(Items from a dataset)
⁂

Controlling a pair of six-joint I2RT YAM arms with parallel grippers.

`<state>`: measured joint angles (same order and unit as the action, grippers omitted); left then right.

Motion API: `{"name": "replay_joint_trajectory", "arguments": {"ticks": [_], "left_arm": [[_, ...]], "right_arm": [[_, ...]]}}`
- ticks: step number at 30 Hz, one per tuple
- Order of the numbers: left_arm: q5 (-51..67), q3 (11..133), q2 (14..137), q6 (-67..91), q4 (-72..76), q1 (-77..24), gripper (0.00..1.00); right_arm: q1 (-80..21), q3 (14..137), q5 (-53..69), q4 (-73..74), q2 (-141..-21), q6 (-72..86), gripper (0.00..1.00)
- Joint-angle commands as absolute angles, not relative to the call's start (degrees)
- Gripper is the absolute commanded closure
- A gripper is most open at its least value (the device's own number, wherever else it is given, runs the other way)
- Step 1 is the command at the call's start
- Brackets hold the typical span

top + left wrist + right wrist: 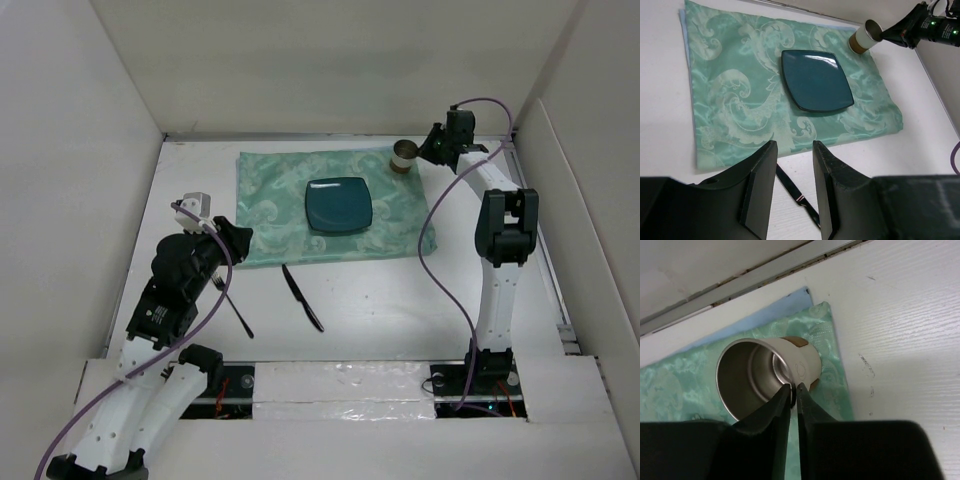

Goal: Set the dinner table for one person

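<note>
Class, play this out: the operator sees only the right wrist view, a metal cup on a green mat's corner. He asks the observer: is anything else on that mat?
Observer: Yes, a teal square plate lies at the mat's middle.
Operator: Any cutlery?
Observer: A knife and what looks like a fork lie on the dinner table itself, off the mat's near side.
Operator: And the other arm?
Observer: The left tool hovers open and empty by the mat's near edge.
</note>
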<state>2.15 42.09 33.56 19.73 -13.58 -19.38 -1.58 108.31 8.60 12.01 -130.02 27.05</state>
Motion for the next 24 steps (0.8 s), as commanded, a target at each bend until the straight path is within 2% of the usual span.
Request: {"name": "replay_joint_trajectory", "arguments": {"ticks": [1,5,8,10,11,12,13,14,15,16,17,19,20,24], "left_arm": [[1.7,42.4,33.4,18.9,-12.2,-19.1,0.68],[1.6,42.4,33.3,18.9,-12.1,-19.1,0.68],[1.4,42.5,33.3,19.0,-12.4,-19.1,0.68],[1.1,42.4,33.0,19.1,-12.4,-19.1,0.68],[1.0,42.5,33.0,19.2,-12.4,-19.1,0.68],[1.0,42.4,33.0,19.2,-12.7,-19.1,0.68],[0.8,42.5,32.9,19.3,-12.7,-19.1,0.68],[0.6,42.5,32.6,19.6,-12.8,-19.1,0.68],[-1.3,42.5,32.1,19.8,-13.1,-19.1,0.68],[-2.3,42.5,32.1,20.0,-13.3,-19.1,0.68],[-4.4,42.8,31.6,20.6,-13.5,-19.1,0.69],[-7.9,42.9,30.2,22.7,-14.3,-19.1,0.72],[-12.5,42.9,28.9,24.1,-14.7,-19.1,0.72],[-16.7,43.1,25.2,27.2,-15.4,-19.1,0.74]], "right_arm": [[-1.1,109.1,8.7,9.8,-127.4,27.9,0.79],[-1.1,110.3,9.4,10.5,-125.2,27.2,0.54],[-1.1,110.7,10.2,11.1,-122.3,25.8,0.51],[-1.1,106.1,10.2,7.8,-116.8,24.6,0.51],[-1.1,103.8,9.9,6.5,-114.5,23.3,0.55],[-1.9,101.4,9.7,4.6,-111.9,22.4,0.65],[-3.1,95.4,9.5,3.4,-109.2,21.6,0.79],[-4.1,91.7,9.9,1.7,-102.8,20.3,0.98],[-5.3,87.3,10.6,-4.3,-99.3,19.6,1.0],[-8.6,77.8,11.9,-7.0,-95.7,18.8,1.0],[-10.9,72.9,12.5,-9.6,-88.8,17.4,1.0],[-16.0,63.9,13.2,-16.3,-82.6,16.0,1.0],[-22.3,56.0,12.6,-17.8,-77.6,14.9,1.0],[-40.0,46.2,6.7,-15.7,-70.3,9.8,1.0]]}}
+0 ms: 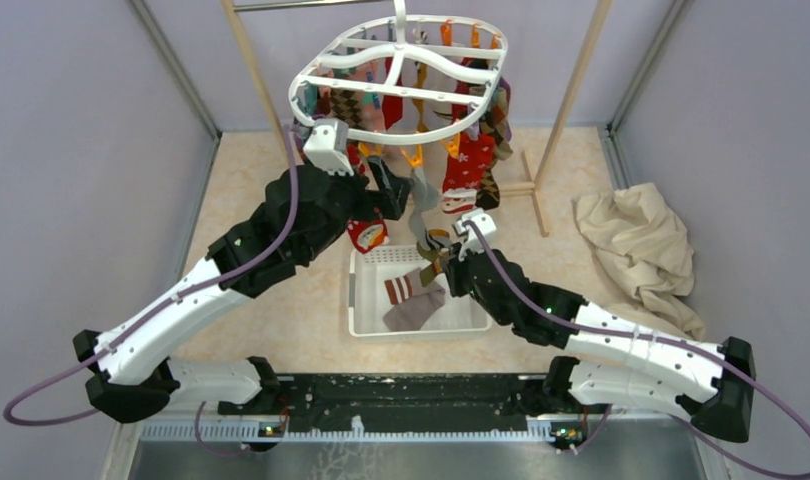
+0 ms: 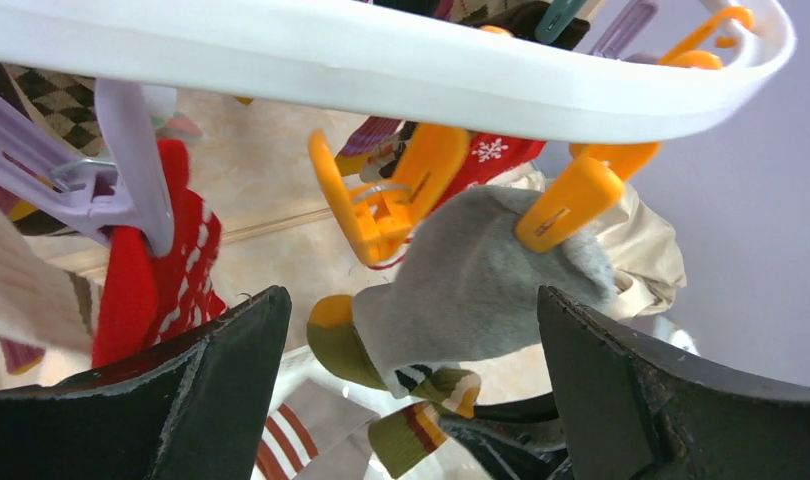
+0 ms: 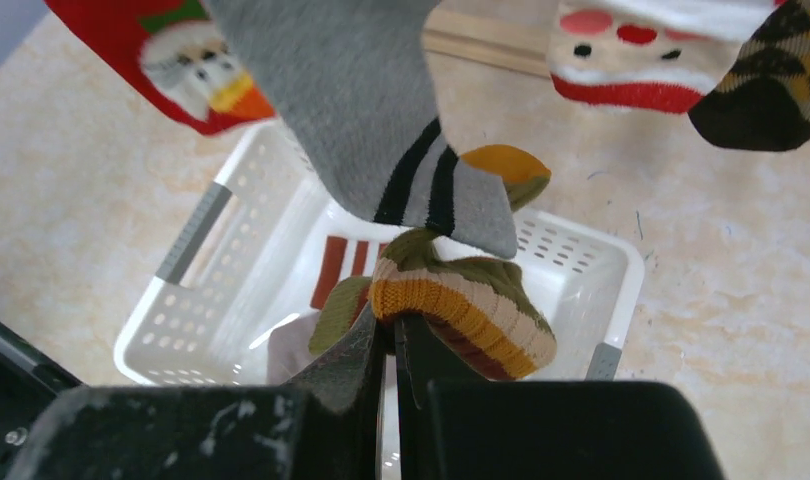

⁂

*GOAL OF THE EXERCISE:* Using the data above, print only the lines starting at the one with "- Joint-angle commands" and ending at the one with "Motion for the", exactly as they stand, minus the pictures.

*RESPONSE AREA:*
- Joint-angle commands as absolute angles, not relative to the call's start (degrees)
- Gripper is the absolute commanded closure
- A gripper is most open at its least value (the device's own number, wherever else it is given, runs the other way)
- Step 1 is the command at the call's start
- Brackets hold the typical span

top + left wrist + right wrist: 

Goal: Set the dinner table for one person

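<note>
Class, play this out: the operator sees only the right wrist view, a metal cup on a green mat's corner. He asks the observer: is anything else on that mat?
Observer: Yes, a teal square plate lies at the mat's middle.
Operator: Any cutlery?
Observer: A knife and what looks like a fork lie on the dinner table itself, off the mat's near side.
Operator: And the other arm?
Observer: The left tool hovers open and empty by the mat's near edge.
</note>
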<state>2.15 42.09 33.56 19.73 -13.58 -19.38 -1.58 108.31 8.60 12.01 -130.02 27.05</state>
Motion for the next 24 steps (0.8 s), as commanded, a target at each bend until the straight path is within 2% of the usual span.

The exercise has been fully completed.